▸ **EXERCISE REQUIREMENTS**:
From the material below, pull each line containing the string "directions".

——

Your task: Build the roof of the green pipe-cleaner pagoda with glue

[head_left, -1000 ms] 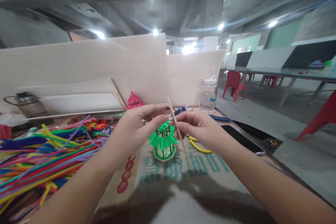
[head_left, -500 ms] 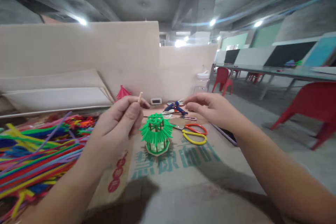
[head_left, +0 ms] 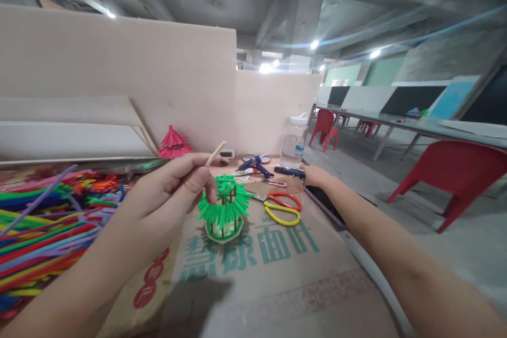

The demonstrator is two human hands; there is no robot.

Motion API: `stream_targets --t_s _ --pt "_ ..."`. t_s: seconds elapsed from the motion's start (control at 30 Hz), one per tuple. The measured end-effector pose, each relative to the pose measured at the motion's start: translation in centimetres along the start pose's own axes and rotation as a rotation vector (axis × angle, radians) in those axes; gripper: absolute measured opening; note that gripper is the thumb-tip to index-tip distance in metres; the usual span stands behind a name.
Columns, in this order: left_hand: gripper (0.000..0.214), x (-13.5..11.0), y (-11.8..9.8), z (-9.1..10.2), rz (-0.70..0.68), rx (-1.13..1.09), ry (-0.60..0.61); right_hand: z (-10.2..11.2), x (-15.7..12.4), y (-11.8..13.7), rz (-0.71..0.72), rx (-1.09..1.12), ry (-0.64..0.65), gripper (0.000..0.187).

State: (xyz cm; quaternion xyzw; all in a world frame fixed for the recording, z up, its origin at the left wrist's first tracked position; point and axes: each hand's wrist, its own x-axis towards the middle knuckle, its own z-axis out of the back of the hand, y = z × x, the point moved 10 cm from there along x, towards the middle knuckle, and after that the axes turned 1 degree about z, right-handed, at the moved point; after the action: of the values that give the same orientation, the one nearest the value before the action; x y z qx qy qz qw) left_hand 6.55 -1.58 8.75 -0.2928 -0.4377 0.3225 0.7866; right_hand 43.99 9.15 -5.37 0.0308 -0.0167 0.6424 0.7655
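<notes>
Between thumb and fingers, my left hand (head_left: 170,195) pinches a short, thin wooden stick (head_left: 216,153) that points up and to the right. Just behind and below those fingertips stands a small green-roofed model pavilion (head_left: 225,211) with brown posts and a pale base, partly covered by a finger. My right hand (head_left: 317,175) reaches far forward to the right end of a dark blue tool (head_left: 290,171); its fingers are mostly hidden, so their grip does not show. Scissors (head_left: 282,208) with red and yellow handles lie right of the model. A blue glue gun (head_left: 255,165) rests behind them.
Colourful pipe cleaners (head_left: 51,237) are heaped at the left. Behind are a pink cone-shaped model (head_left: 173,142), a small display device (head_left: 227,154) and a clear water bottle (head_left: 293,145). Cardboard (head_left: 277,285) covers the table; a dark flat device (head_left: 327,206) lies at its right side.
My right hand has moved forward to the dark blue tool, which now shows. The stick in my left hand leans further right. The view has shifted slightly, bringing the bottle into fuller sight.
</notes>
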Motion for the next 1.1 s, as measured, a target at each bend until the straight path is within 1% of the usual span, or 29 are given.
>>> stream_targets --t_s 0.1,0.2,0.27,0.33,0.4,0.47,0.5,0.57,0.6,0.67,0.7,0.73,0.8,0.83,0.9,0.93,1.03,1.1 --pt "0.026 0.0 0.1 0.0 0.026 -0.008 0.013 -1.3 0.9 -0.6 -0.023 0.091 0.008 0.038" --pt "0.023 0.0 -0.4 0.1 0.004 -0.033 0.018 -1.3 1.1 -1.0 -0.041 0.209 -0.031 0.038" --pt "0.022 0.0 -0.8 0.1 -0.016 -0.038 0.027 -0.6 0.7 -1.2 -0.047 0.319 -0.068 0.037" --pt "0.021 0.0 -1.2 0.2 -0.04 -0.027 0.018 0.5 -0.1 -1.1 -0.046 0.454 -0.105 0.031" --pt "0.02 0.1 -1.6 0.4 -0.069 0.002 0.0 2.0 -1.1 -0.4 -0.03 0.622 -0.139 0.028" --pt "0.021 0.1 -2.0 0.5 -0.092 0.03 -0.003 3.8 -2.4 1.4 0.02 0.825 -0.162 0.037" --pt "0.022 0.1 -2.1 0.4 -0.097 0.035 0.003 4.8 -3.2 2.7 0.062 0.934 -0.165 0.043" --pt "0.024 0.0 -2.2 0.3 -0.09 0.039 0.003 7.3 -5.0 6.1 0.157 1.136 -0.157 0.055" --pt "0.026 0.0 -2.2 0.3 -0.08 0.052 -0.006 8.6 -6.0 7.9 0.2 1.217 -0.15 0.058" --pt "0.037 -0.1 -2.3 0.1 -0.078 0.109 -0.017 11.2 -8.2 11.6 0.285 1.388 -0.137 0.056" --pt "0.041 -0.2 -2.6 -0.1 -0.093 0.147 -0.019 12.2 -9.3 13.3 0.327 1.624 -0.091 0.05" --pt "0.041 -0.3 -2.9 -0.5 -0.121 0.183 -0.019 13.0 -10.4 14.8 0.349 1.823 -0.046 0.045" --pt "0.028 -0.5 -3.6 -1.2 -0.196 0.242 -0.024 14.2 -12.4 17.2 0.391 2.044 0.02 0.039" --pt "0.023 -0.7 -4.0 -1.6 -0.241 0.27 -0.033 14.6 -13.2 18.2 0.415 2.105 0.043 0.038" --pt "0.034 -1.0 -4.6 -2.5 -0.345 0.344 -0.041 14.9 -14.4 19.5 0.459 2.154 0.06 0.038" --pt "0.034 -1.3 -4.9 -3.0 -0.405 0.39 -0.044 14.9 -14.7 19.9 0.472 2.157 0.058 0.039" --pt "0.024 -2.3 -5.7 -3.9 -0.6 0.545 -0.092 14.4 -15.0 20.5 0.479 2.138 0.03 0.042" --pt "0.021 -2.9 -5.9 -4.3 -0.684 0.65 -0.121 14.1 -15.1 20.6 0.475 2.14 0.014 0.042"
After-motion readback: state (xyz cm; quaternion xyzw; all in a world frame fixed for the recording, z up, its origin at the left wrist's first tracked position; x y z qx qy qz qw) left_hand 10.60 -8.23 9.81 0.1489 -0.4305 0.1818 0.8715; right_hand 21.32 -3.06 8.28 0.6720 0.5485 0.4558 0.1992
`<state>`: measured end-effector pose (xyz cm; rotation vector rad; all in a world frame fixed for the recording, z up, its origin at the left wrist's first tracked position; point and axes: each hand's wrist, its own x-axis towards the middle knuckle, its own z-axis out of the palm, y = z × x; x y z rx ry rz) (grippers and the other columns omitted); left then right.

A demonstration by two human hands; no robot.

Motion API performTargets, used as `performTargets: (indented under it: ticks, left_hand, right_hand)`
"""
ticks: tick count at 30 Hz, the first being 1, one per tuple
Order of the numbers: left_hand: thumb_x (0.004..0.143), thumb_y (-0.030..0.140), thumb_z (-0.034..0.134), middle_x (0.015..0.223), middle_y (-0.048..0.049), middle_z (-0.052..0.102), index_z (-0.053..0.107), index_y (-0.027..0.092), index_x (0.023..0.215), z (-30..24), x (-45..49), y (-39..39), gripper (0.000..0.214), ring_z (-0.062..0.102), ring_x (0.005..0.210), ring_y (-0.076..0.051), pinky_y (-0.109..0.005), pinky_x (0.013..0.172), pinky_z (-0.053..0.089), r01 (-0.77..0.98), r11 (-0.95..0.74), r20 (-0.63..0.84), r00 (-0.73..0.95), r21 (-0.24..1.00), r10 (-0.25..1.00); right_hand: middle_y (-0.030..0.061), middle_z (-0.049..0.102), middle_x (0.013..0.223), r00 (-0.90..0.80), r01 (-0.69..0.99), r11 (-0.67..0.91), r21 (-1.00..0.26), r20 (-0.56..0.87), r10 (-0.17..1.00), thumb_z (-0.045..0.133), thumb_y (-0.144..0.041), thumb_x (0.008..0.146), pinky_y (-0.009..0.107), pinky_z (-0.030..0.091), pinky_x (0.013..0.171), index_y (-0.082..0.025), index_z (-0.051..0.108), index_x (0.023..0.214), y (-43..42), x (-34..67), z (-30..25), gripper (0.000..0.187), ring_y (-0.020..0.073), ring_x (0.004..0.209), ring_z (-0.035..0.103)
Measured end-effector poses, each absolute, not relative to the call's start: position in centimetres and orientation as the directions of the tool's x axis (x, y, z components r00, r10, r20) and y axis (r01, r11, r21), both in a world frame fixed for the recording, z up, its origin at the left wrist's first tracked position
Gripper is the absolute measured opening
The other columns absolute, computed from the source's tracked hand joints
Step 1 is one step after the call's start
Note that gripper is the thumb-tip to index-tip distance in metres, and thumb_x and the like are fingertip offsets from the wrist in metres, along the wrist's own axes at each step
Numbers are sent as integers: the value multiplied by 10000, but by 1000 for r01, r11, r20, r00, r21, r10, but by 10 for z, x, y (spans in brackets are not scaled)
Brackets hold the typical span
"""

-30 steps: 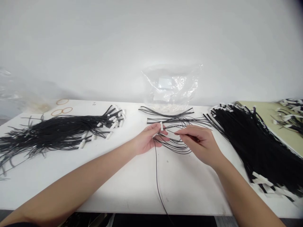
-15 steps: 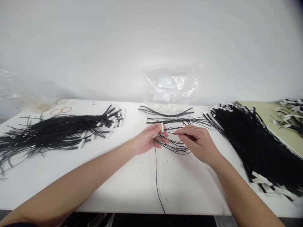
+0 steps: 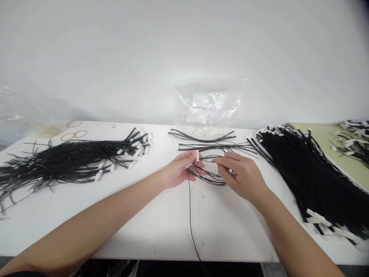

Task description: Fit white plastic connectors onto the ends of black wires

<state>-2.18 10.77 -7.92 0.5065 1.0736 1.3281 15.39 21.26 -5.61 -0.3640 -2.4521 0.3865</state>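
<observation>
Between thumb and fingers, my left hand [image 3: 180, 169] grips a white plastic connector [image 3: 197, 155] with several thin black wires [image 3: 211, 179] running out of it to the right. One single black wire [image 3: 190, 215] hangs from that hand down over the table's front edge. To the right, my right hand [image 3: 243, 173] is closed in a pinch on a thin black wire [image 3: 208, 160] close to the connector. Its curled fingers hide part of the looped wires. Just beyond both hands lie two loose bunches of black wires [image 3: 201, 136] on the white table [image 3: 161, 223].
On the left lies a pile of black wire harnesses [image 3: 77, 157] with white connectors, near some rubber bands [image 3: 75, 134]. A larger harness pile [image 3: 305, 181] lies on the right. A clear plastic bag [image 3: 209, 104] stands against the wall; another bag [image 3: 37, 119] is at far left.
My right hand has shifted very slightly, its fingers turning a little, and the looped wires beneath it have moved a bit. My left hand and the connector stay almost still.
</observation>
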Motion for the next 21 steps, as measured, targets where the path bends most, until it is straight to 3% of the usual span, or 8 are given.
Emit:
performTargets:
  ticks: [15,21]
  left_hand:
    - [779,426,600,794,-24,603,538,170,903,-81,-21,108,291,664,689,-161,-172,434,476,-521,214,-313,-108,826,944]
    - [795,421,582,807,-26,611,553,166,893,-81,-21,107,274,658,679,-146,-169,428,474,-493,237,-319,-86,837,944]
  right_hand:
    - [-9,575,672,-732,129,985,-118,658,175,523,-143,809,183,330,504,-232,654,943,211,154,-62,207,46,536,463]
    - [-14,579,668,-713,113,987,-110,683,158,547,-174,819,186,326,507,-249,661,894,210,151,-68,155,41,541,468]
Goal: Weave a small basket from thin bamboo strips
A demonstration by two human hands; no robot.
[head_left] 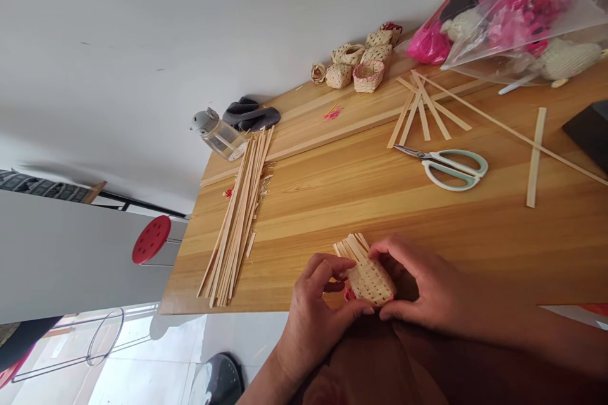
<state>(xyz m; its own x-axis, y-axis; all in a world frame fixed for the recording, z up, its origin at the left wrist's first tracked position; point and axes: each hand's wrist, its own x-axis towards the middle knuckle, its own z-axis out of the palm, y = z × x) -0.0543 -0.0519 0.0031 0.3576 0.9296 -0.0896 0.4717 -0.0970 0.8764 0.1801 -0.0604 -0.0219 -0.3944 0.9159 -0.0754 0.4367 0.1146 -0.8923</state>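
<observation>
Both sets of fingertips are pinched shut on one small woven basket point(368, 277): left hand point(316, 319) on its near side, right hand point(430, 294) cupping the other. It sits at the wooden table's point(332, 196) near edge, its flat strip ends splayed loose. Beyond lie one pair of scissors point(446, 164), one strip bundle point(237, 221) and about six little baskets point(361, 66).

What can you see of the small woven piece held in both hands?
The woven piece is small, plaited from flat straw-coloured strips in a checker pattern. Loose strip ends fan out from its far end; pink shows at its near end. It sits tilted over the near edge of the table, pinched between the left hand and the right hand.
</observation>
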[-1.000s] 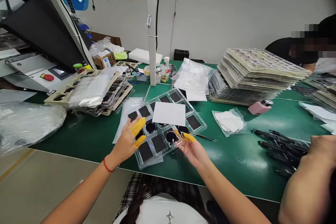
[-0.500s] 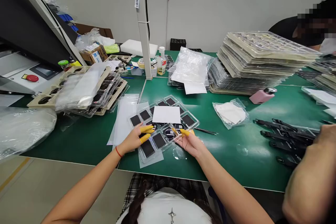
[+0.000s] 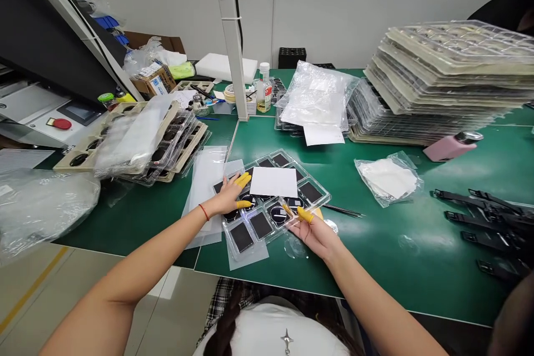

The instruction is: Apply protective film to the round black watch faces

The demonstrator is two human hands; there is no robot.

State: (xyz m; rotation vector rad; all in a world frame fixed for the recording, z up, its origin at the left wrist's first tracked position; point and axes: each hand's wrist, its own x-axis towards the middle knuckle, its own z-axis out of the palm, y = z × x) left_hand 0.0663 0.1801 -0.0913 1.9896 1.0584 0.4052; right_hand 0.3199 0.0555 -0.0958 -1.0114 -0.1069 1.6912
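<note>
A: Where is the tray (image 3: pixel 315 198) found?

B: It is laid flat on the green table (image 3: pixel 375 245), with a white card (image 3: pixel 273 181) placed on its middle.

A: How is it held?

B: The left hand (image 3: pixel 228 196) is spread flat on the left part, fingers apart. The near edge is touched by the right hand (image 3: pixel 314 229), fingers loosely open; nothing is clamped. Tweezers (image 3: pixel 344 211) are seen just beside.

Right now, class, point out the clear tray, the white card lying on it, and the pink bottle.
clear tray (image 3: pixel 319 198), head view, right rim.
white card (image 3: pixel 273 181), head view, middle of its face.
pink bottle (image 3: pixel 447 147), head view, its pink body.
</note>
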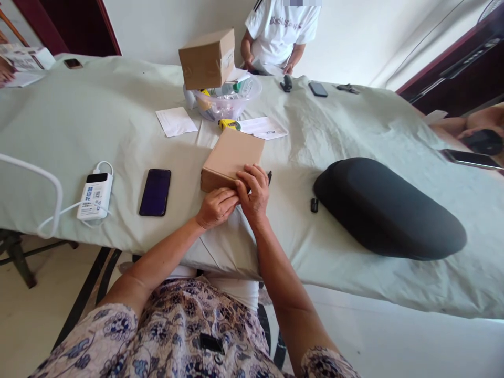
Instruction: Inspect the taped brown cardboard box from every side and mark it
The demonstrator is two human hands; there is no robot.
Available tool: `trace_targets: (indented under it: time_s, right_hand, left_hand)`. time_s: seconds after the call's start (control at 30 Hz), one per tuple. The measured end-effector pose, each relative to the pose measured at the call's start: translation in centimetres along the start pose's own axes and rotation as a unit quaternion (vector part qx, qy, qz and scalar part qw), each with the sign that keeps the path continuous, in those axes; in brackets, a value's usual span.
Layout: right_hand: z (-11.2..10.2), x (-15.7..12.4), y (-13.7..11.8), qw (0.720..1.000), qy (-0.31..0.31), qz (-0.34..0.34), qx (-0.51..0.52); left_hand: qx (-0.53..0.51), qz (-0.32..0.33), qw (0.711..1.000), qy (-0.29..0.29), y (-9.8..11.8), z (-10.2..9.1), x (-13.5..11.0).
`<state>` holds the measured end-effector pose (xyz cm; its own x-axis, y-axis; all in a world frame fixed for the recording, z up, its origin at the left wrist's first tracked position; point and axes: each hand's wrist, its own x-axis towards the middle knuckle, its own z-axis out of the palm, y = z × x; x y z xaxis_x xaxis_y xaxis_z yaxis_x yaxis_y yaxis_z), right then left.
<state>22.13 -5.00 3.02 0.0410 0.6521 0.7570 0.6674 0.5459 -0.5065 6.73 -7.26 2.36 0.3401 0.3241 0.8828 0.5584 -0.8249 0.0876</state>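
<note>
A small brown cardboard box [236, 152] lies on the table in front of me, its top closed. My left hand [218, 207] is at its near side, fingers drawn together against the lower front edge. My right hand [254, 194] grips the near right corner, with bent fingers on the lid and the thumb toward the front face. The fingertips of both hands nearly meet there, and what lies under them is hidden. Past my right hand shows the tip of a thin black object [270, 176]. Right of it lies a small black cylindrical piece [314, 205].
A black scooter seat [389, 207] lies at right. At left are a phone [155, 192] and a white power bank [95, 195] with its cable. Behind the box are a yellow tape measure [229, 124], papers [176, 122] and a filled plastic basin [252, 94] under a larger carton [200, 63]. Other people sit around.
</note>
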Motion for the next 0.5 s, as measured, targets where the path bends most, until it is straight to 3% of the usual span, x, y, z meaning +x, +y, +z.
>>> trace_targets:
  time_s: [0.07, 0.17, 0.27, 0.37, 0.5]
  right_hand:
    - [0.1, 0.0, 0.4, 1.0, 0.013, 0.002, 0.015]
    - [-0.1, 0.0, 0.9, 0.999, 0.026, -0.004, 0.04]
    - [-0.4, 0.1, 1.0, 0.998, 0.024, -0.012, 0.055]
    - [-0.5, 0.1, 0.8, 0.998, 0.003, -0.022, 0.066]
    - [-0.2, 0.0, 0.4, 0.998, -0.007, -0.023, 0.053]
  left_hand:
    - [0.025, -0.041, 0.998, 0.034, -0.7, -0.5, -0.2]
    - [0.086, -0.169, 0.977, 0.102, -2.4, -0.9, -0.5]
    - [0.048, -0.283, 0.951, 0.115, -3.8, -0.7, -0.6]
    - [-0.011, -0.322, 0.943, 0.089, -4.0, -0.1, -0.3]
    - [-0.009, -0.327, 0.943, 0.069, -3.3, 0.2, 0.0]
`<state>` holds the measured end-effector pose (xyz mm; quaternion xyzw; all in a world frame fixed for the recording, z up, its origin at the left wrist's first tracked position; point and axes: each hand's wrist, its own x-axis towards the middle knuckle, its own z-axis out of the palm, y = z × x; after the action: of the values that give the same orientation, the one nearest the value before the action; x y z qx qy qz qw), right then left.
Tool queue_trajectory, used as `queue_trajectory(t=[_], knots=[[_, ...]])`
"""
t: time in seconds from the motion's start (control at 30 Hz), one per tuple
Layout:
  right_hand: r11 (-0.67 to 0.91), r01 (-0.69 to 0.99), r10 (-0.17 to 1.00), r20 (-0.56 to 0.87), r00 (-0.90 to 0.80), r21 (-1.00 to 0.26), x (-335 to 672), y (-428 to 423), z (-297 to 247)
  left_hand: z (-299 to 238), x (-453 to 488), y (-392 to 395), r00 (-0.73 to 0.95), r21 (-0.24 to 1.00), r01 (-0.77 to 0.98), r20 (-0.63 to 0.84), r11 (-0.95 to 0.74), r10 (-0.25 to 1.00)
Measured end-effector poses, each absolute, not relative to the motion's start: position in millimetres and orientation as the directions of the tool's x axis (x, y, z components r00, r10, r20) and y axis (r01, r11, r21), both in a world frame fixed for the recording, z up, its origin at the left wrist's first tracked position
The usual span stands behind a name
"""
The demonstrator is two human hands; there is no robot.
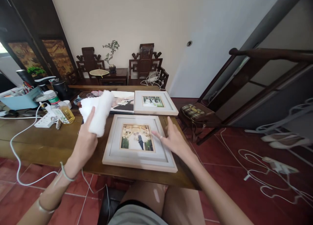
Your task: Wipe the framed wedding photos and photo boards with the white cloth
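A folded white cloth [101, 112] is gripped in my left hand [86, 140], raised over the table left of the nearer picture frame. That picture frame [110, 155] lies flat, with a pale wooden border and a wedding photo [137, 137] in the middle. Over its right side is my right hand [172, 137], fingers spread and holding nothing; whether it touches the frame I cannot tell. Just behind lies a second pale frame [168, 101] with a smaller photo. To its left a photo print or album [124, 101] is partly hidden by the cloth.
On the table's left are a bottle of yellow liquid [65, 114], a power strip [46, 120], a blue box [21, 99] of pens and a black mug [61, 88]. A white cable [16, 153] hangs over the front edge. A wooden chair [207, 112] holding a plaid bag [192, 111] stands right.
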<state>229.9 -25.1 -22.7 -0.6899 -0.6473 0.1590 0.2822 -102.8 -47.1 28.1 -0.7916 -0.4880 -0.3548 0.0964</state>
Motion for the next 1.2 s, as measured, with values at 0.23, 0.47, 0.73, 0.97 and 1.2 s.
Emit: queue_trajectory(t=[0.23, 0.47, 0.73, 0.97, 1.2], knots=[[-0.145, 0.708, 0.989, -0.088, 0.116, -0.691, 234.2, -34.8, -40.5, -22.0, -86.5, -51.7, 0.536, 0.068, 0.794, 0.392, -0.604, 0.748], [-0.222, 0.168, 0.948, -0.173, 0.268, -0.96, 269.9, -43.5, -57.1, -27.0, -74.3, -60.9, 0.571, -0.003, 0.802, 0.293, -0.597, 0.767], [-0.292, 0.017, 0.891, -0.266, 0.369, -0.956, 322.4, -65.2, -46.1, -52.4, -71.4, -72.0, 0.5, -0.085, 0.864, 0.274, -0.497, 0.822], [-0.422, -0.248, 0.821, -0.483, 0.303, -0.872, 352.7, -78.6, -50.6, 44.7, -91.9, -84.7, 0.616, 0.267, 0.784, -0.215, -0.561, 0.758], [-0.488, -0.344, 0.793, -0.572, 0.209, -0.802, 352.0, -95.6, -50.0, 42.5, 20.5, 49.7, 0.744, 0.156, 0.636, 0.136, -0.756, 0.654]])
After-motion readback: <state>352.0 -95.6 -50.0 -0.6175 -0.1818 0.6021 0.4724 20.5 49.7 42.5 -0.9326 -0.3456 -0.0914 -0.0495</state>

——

▸ **EXERCISE SOLUTION**:
Measured end-effector poses, each absolute, not relative to the call's start: position in centimetres and orientation as the directions of the tool's x axis (x, y, z components r00, r10, r20) and y axis (r01, r11, r21), both in a world frame fixed for the recording, z up, its origin at the left wrist's first tracked position
Measured end-effector poses, each absolute, not relative to the motion's start: position in millimetres and orientation as the directions of the tool's x axis (x, y, z components r00, r10, r20) and y axis (r01, r11, r21), both in a world frame fixed for the recording, z up, its origin at the left wrist's first tracked position

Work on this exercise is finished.